248-409-1900 dburke@mi-worklaw.com

By:  Bill Pilchak – 4/17/14

I have long felt that Consumer Reporting Agencies (“CRAs”) pay scant attention to their customers’ obligations under the Fair Credit Reporting Act (“FCRA”).  Recently, I took a closer look at practices within the industry, and my casual observation has become a firm belief.  Although CRA’s are required to obtain certification that their employer-customers are FCRA compliant before providing a report, not only do they often fail to do so, but some offer misleading information to customers about compliance.  Accordingly, don’t rely upon the vendor providing background checks to guide you through your FCRA obligations.  Some have as much expertise in the area as the infamous Detective Frank Drebin.

As most HR people know, the FCRA extends far beyond credit matters, and includes criminal background checks, reference checks and driving record reviews performed by third parties.  FCRA compliance is currently critical because: 1) these days, those with criminal convictions are flexing their legal muscle when denied employment, prompted by the EEOC’s recent efforts on their behalf; and 2) you only get one chance to comply with the  FCRA.  You can’t “un-ring” that bell after a violation has occurred.

The FCRA requires employers to engage in specific actions at several steps. As noted, Congress intended that CRAs communicate with employers regarding those obligations, because a CRA is supposed to obtain certification of compliance.  How easy it would be to comply with that requirement by presenting the employer’s pre-and-post-report obligations and requesting that the employer confirm it has taken or will take those actions.  That is not usually the case.

Let’s review what the FCRA requires of employers and use an online CRA, pseudo-named “Guardman,” as an example of how one can be led astray.  At Guardman’s website, virtually anyone can obtain background checks on anyone else for $20.  Checks on friends, neighbors, etc are not subject to the FCRA.   Employers are instructed to insert a date of birth, which apparently (and mysteriously somehow) informs Guardman that the request is from an employer and subject to the FCRA.  One can click on that DOB instruction for more information, but the pop-up does not review the employer’s obligations or obtain certification that the employer has followed the steps.  Rather, it touts how Guardman’s program allows for the correction of data, while competitors’ systems do not.

Ideally, Guardman would tell employers that the FCRA requires them to provide notification to the employee that a consumer report may be used and that the employer must obtain the employee’s authorization to obtain a report in a “stand-alone” document before obtaining a report.  Courts have held that where the notification is on a separate page but paginated in sequence with the application and other pre-hire documents, it is not “stand-alone.”  Likewise, courts have held that notification followed by language releasing FCRA claims and a signature line is not “stand-alone.”  Obviously, a disclaimer buried within provisions of an employment application does not suffice.  However, clicking on Guardman’s “employee background check release form” icon produces an authorization as part of an employee application, with the signature simultaneously authorizing a report and releasing Guardman for any claims against it.  Accordingly, if an employer relies upon Guardman for guidance, it will surely violate the law.
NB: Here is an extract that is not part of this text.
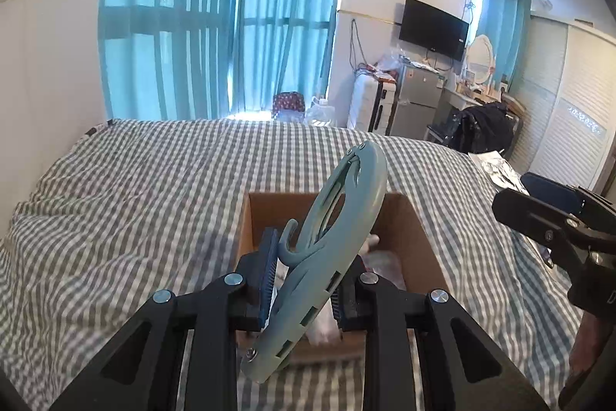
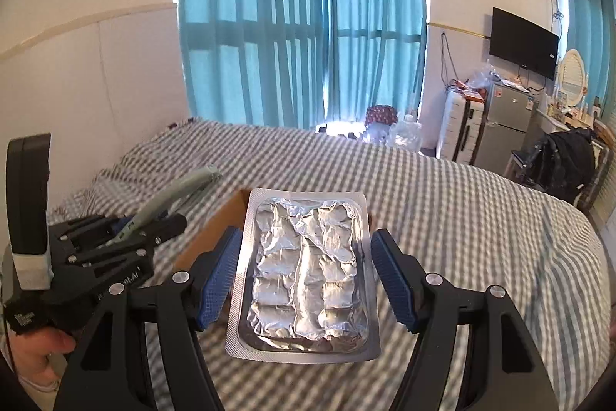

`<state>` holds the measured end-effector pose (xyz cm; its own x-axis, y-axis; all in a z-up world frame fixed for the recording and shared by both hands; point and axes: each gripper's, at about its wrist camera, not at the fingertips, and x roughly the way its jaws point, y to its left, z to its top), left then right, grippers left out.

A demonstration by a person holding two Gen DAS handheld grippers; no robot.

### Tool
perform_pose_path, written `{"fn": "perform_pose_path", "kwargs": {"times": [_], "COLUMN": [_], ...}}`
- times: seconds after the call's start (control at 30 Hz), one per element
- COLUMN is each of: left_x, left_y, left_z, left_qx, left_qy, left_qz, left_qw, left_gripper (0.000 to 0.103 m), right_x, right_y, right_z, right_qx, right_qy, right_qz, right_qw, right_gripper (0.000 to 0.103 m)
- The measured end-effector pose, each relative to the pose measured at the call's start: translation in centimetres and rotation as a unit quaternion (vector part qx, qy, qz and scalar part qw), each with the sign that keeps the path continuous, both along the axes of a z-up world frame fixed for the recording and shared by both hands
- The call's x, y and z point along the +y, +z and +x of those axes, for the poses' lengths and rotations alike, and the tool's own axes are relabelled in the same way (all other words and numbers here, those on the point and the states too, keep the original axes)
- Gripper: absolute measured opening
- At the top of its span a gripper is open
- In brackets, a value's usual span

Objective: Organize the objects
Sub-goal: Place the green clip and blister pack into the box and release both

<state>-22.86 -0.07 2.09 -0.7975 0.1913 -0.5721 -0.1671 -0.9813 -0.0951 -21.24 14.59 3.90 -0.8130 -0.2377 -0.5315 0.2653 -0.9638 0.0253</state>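
My left gripper (image 1: 304, 280) is shut on a pale blue plastic hook clip (image 1: 331, 241) and holds it tilted above an open cardboard box (image 1: 417, 237) on the bed. The clip also shows in the right wrist view (image 2: 169, 203), held by the left gripper (image 2: 127, 234). My right gripper (image 2: 308, 276) holds a silver foil blister pack (image 2: 308, 272) between its blue pads (image 2: 217, 280), over the box's right part. The right pad stands slightly off the pack's edge. The right gripper shows at the right edge of the left wrist view (image 1: 554, 218).
The box holds plastic-wrapped items (image 1: 385, 264). A grey-checked bedspread (image 1: 134, 203) covers the bed. Teal curtains (image 1: 215, 26), a suitcase (image 1: 369, 103), a small fridge (image 1: 419, 103) and a chair with dark clothes (image 1: 481, 130) stand beyond the bed. Papers (image 1: 496, 168) lie at the bed's right edge.
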Motion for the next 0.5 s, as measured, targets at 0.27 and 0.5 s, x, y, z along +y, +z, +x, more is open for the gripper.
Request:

When employers then elect to obtain a report, they must provide notice to the employee that a background check or other report has been requested within three days of making the request.  This requirement appears nowhere in the CRA’s materials.

If a report contains information of concern, the employer must provide the employee with: a pre-adverse action letter explaining that action might be taken on the basis of the information; a copy of the report; and a copy of “A Summary of Your Rights under the Fair Credit Reporting Act,” a document prepared by the Federal Trade Commission.  The employer should provide the employee with a chance to dispute the information, though that is not an absolute requirement.  If the employer goes through with the adverse action, it must provide an “adverse action” letter containing:

  • The name, address, phone number of the CRA supplying the report;
  • A statement that the CRA did not make the decision to take adverse action and cannot give specific reasons for the adverse action; and
  • A notice of the individual’s right to dispute the accuracy of any information supplied by the CRA, and his or her right to an additional free consumer report from the agency upon request in sixty days.

Guardman’s site does have an icon entitled “background check resource center,” where one can find another icon entitled legal requirements.  They provide notification of the post-termination requirements.  However, nothing compels an employer to review the legal requirements stated there.  Certainly, no part of the process provides certification of compliance.

In an ideal world, a company whose only business entails providing criminal background checks would guide customers on how to lawfully use their service, given the provision of the law requiring certification of compliance.  But it shouldn’t surprise any employer when folks do the bare minimum required and fail to go that extra mile – or even yard.